Keywords:Moon, Analysis of illumination conditions, Polar region

The Japan Aerospace Exploration Agency (JAXA) launched a Moon orbiter, Kaguya, in September 2007 and succeeded in putting it into an orbit approximately 100 kilometers above the Moon in October. This Moon orbiter has provided us with a significant amount of scientifically valuable Lunar data. Besides Japan, various other countries all over the world have succeeded in obtaining Lunar observation data using Moon orbiters such as NASA’s Lunar Reconnaissance Orbiter (LRO). The future objective of Moon exploration is to investigate the existence of volatiles such as water and sodium, and to search their potential usefulness. Since valuable resources are likely to exist in the lunar polar region, some countries are currently planning landing missions around the lunar poles. JAXA is also considering a Moon polar exploration mission whose purposes are to investigate the existence of lunar resources and to study their potential. For such a mission, we must select a landing site with long-term desirable sunlight conditions because the mission period is expected to be long due to the observation at the site. Illumination condition analysis of the south pole has been well studied, but that of the north pole is insufficient even though a superiority of the south pole for a landing site has not fully examined. Landing site selection is critical for the mission accomplishment in the polar region, so much previous work has well analyzed illumination conditions in the Moon polar region. The Moon has more undulating terrain than the Earth, so sunshine conditions change remarkably with the altitude or sunshade. Hence, we determine an appropriate landing site and calculate the illumination conditions for the landing site assuming three different altitudes.

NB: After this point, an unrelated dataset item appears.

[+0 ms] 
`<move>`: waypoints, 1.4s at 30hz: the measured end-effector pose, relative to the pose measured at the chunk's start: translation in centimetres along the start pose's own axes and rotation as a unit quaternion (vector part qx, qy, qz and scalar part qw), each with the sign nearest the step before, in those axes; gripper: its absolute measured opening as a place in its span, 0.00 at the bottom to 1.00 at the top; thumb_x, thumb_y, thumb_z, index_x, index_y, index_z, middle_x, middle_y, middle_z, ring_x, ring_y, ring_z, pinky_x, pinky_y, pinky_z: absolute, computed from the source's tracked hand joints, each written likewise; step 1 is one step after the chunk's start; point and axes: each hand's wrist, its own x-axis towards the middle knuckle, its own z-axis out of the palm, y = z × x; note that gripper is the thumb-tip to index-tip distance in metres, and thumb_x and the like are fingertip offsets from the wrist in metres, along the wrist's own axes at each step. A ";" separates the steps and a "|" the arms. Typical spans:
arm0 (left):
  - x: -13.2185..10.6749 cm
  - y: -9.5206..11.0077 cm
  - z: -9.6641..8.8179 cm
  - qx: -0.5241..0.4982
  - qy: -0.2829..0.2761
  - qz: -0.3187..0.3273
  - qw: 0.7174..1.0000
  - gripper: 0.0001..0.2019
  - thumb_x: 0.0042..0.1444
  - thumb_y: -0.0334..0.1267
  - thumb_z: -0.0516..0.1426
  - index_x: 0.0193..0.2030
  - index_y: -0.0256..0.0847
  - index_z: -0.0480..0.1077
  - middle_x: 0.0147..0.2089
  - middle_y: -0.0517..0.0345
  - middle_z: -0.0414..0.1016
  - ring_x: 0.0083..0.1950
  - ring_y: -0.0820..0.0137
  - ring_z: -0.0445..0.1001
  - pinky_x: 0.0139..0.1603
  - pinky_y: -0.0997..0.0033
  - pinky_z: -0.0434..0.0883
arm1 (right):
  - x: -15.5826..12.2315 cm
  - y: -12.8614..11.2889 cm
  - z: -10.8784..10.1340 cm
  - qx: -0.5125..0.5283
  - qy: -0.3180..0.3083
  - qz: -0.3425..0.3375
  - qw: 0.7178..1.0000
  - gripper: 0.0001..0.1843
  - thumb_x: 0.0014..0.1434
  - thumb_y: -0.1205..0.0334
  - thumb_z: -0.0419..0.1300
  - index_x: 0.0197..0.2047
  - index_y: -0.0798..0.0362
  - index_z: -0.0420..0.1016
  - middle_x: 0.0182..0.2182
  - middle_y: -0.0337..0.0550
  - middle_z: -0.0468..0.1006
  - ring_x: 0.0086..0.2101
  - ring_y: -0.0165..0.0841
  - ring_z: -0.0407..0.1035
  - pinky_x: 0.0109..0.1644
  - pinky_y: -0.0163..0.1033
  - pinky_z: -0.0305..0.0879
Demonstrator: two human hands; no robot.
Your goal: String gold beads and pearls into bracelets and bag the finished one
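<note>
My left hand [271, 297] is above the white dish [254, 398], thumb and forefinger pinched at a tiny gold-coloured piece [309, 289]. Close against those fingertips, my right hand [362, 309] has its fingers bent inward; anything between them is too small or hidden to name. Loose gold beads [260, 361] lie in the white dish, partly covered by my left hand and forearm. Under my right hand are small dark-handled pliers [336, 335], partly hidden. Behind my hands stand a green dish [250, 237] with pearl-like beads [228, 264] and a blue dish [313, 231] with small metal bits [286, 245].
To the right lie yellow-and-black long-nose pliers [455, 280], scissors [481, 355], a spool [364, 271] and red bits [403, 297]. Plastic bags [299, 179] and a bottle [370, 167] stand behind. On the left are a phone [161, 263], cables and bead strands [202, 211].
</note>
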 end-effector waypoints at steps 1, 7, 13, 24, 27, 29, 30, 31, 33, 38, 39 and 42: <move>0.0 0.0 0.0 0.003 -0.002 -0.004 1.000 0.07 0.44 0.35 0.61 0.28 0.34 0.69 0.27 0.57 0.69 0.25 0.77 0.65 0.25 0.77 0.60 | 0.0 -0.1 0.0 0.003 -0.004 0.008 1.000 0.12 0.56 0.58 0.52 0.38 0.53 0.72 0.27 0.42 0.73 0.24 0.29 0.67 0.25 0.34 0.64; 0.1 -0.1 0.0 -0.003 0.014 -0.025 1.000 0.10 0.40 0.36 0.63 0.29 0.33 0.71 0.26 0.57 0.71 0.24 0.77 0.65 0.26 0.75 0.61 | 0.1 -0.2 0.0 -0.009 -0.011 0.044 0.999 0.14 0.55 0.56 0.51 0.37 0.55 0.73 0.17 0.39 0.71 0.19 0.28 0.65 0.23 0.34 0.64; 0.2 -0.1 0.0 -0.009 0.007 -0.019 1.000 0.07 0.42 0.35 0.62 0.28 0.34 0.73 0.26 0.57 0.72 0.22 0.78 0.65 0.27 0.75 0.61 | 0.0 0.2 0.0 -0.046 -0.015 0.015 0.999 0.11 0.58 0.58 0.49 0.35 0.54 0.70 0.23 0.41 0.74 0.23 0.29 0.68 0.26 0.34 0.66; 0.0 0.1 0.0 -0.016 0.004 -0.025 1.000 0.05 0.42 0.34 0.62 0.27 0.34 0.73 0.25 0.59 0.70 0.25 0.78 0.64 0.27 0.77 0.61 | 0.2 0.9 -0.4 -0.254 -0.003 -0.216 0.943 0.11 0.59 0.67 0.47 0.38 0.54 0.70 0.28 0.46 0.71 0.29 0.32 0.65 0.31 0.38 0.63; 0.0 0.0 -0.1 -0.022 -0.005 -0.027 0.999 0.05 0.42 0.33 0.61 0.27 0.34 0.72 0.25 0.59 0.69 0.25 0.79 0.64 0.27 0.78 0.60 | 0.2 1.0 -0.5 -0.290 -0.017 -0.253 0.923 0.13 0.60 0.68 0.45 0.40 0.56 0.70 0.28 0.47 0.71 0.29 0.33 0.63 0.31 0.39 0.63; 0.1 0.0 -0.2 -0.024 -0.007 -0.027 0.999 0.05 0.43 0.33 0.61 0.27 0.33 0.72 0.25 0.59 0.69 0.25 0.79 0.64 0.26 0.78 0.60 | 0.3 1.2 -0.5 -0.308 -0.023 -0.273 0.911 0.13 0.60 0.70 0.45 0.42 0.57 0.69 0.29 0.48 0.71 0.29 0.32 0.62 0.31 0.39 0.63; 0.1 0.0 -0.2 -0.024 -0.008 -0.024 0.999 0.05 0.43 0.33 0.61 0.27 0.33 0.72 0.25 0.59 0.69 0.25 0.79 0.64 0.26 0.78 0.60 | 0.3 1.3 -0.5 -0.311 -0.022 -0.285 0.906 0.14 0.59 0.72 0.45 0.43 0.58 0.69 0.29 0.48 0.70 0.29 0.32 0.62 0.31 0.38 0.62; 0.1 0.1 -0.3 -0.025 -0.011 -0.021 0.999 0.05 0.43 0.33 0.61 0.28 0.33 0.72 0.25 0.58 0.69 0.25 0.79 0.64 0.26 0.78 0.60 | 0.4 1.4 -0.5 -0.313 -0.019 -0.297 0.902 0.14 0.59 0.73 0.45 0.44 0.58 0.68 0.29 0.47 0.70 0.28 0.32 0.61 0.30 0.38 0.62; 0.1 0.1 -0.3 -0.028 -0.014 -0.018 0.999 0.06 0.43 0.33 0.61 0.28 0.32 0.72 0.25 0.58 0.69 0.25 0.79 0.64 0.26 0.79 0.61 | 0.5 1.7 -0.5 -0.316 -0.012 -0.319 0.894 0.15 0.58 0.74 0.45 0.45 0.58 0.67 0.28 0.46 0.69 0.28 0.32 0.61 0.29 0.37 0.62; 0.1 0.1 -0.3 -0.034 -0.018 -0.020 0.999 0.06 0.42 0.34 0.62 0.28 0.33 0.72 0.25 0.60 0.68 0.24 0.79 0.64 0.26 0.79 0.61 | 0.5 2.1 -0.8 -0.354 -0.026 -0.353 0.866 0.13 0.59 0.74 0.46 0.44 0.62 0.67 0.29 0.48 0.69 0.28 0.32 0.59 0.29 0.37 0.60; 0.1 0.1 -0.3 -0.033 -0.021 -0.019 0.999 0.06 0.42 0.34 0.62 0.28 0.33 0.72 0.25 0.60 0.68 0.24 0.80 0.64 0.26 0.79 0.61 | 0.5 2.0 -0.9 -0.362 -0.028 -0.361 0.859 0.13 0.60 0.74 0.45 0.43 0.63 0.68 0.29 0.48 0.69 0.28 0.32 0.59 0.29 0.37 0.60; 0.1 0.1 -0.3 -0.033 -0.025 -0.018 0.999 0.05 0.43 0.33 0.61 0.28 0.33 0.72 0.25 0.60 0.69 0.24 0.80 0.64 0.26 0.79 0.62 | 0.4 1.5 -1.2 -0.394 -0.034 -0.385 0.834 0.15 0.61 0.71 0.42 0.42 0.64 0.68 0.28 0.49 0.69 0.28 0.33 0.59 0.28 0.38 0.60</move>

We employed Digital Elevation Model (DEM) data obtained by the Lunar Orbiter Laser Altimeter (LOLA) of LRO and the Terrain Camera (TC) of Kaguya. In addition, we used the SPICE toolkit to calculate the position of the Sun. By combining the DEM data and Sun position, we can calculate the ratio of solar disc occulted by the horizon. We first conducted the simulation of illumination condition over a 60 km square around the lunar north pole. Within the good illumination condition area, there are especially favorable sites that satisfy the conditions for landing that the surrounding area also has good sunshine and smaller differences in height. For the candidate landing sites, we did not regard the Sun as one light source but separated it into 52 sun discs, and simulated illumination for altitudes of 0, 2, and 5 meters.Figure represents changes of sun visibility with each altitude. The colorbar shows the number of sunshine days in two years.

We present the illumination simulation results of an especially favorable landing site using LRO and Kaguya data. We can obtain the detailed sunshine conditions or its difference with altitude by conducting simulation with changing altitude. Future work will focus on the illumination simulation for a wider range of regions for precise landing site selection. In addition, we must evaluate the influence of resolution of input DEM data on illumination conditions.